Your objective –
Working through the entries below, find how many lines include the string "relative"; give only that number.

Input material –
=== Section Start ===
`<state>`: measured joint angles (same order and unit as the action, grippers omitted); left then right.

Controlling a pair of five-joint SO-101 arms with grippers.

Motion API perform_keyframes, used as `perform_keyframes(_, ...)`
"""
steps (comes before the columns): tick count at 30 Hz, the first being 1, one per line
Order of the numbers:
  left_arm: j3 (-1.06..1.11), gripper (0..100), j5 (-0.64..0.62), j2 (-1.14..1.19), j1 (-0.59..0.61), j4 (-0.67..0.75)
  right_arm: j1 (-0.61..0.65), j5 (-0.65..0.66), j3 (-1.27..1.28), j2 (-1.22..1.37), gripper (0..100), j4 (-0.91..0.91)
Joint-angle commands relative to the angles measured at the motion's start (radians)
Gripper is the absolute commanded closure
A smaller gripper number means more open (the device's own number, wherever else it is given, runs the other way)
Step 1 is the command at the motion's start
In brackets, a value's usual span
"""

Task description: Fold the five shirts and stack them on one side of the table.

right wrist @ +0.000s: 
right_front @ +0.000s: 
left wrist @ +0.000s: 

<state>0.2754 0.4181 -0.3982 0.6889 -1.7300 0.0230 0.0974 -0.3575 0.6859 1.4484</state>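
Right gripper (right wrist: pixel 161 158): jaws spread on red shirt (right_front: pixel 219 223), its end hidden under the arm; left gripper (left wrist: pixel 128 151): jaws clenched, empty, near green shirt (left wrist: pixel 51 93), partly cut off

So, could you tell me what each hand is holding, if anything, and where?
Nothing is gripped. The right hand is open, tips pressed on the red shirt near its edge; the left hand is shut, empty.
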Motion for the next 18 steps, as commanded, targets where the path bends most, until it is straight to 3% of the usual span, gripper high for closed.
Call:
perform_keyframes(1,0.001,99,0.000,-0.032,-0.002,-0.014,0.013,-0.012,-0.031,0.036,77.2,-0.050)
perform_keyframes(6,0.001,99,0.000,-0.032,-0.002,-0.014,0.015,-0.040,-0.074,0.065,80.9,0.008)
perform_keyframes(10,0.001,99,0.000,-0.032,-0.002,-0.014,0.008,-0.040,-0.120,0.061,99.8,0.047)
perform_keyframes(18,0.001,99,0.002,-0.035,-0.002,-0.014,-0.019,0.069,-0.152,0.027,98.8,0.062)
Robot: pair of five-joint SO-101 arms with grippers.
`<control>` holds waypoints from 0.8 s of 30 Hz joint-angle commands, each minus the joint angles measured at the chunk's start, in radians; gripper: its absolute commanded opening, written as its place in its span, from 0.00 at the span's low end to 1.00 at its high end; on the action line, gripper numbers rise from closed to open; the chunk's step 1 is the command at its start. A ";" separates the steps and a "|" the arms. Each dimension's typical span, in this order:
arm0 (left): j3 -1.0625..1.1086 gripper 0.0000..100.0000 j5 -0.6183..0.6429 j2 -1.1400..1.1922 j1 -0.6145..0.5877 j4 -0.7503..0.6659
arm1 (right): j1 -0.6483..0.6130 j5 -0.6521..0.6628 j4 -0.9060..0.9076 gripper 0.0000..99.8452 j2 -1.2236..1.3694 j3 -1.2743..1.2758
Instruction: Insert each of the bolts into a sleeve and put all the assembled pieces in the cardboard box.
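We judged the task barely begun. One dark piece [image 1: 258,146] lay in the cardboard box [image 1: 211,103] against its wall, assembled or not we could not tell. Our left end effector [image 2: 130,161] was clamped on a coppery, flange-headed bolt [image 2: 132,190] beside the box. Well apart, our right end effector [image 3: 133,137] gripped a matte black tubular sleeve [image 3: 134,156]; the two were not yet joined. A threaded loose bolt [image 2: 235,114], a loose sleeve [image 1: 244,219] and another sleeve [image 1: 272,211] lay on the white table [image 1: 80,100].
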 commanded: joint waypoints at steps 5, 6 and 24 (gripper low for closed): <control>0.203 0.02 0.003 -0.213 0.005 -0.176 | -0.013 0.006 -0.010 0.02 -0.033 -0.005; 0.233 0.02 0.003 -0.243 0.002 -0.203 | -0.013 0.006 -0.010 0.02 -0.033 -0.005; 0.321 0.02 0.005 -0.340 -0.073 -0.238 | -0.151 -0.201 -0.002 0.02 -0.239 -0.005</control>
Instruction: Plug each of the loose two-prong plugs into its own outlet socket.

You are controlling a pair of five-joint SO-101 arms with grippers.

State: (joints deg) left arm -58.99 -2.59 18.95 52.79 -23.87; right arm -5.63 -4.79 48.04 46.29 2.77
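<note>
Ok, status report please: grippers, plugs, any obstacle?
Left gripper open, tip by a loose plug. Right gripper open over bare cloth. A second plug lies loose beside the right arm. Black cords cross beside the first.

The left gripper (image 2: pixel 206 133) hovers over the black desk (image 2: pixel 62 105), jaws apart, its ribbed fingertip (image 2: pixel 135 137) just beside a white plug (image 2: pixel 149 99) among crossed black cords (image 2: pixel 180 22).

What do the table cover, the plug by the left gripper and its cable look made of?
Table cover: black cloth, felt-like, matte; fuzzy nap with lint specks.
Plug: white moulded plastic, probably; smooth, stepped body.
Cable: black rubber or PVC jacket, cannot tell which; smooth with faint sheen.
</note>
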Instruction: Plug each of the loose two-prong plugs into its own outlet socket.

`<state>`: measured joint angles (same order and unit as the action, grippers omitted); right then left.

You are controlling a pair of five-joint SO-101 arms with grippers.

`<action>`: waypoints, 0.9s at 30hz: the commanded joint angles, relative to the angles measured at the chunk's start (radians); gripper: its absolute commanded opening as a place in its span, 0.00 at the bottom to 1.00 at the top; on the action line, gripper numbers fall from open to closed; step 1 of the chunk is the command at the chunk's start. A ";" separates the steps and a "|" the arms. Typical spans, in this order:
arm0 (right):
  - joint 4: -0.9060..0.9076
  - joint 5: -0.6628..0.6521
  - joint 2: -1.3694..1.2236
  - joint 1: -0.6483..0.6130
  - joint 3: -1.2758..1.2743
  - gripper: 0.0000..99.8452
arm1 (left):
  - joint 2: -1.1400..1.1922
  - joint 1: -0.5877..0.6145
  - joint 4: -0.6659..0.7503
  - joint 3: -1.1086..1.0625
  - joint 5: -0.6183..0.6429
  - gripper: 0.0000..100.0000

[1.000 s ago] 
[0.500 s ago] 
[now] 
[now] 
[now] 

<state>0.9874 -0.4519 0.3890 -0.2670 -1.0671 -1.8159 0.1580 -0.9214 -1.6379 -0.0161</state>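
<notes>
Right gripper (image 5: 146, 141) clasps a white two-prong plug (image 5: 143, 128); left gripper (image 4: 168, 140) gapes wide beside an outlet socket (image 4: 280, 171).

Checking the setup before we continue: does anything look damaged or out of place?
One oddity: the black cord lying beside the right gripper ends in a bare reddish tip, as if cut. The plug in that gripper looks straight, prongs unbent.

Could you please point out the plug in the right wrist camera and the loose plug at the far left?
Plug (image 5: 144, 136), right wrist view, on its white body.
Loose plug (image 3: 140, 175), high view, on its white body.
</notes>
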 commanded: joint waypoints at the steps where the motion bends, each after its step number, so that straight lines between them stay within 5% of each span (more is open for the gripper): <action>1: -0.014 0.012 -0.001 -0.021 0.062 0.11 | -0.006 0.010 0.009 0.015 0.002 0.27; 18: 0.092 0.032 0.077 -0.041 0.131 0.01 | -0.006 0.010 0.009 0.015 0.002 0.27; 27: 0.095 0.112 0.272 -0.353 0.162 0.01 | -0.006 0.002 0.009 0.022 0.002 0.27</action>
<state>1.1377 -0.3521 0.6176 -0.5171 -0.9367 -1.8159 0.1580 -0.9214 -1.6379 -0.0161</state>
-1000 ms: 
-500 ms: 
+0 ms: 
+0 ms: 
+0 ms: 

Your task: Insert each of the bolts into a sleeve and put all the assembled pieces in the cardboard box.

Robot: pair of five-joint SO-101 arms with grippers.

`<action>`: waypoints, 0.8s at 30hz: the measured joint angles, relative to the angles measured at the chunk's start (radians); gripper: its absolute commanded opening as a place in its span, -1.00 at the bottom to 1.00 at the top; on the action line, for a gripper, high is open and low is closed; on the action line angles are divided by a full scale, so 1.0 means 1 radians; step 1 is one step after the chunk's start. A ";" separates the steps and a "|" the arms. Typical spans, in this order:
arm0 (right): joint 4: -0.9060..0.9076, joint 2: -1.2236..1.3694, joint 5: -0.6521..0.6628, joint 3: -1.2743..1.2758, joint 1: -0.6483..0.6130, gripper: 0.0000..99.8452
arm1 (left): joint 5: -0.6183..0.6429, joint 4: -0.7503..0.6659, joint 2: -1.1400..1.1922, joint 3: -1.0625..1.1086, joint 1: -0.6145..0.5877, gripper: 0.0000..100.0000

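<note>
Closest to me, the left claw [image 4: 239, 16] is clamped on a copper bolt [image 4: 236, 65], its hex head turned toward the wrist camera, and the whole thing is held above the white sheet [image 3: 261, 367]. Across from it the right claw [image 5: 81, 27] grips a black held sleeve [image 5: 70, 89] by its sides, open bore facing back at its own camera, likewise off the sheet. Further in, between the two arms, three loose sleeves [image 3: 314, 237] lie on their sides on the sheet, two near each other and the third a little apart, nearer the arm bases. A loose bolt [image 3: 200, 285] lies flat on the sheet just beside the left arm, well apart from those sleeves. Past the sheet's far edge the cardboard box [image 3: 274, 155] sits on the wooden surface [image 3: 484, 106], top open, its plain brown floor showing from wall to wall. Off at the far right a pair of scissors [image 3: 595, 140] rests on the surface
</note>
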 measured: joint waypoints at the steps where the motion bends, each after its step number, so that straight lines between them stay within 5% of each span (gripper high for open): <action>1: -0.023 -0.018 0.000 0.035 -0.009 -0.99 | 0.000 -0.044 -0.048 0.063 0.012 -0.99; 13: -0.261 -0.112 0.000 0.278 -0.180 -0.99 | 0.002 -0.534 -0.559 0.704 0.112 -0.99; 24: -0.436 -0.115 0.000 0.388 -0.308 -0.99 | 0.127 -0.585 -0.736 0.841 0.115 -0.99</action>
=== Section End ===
Written solution –
3